### Directions
From the listing below, copy each line where "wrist" occurs.

### Recorded data
---
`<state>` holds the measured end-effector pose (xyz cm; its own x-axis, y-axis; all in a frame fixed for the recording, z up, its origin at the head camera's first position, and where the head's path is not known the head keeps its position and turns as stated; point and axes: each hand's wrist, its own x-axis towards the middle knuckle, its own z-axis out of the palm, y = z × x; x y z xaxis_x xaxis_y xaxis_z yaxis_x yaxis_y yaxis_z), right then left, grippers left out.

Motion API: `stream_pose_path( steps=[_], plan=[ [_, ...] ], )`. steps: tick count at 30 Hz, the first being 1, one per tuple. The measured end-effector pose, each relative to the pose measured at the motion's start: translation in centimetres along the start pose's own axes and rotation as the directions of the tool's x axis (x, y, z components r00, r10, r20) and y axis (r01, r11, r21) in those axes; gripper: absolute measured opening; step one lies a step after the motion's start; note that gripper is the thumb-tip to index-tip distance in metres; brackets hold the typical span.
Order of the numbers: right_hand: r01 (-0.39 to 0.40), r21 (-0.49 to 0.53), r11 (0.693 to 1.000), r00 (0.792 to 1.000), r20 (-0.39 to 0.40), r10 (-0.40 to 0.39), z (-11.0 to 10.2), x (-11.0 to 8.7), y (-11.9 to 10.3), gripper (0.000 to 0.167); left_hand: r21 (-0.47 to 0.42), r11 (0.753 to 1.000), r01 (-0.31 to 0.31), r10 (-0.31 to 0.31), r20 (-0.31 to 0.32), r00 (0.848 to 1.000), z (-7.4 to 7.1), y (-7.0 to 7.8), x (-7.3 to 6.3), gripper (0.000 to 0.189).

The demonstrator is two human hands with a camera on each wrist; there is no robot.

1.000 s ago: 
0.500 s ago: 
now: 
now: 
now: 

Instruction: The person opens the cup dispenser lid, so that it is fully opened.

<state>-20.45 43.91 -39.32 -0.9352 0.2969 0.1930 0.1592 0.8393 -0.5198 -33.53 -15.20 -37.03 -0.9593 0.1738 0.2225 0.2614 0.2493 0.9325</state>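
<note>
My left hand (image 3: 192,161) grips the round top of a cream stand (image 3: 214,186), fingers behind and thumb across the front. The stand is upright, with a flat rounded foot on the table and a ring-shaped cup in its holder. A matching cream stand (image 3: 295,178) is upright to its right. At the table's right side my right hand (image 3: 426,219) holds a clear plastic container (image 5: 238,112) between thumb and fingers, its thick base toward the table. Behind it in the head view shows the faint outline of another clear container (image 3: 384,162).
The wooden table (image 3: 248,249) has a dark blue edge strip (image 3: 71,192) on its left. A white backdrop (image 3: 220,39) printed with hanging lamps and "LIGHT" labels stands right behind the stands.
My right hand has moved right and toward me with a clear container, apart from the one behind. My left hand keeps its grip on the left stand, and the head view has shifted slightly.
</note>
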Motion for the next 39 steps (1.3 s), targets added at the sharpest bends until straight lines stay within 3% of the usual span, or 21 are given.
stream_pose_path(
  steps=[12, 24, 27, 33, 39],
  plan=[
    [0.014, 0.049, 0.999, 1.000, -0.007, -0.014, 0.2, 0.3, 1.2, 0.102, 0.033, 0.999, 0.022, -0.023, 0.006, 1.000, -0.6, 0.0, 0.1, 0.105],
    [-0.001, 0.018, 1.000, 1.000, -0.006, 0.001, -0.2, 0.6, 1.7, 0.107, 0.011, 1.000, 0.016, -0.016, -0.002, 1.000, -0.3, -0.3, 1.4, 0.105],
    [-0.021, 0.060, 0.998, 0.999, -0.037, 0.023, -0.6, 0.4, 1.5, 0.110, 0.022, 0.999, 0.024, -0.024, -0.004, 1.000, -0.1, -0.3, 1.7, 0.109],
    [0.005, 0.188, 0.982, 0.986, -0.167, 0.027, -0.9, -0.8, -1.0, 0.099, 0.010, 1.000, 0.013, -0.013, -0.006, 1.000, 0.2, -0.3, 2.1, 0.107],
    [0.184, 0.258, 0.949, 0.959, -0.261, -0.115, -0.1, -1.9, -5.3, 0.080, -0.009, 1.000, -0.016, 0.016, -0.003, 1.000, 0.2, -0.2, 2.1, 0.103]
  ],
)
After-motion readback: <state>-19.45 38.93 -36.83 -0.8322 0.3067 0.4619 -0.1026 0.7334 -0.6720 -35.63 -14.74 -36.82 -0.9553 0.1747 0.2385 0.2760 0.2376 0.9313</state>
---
### Exercise solution
`<state>` holds the measured end-effector pose (xyz cm; its own x-axis, y-axis; all in a frame fixed for the recording, z up, its origin at the head camera's first position, and where the head's path is not known the head keeps its position and turns as stated; point and axes: each hand's wrist, its own x-axis towards the middle knuckle, its own z-axis out of the palm, y = z × x; x y z xaxis_x xaxis_y xaxis_z yaxis_x yaxis_y yaxis_z), right then left, grippers left out.
The demonstrator is two human hands with a camera on each wrist; there is no robot.

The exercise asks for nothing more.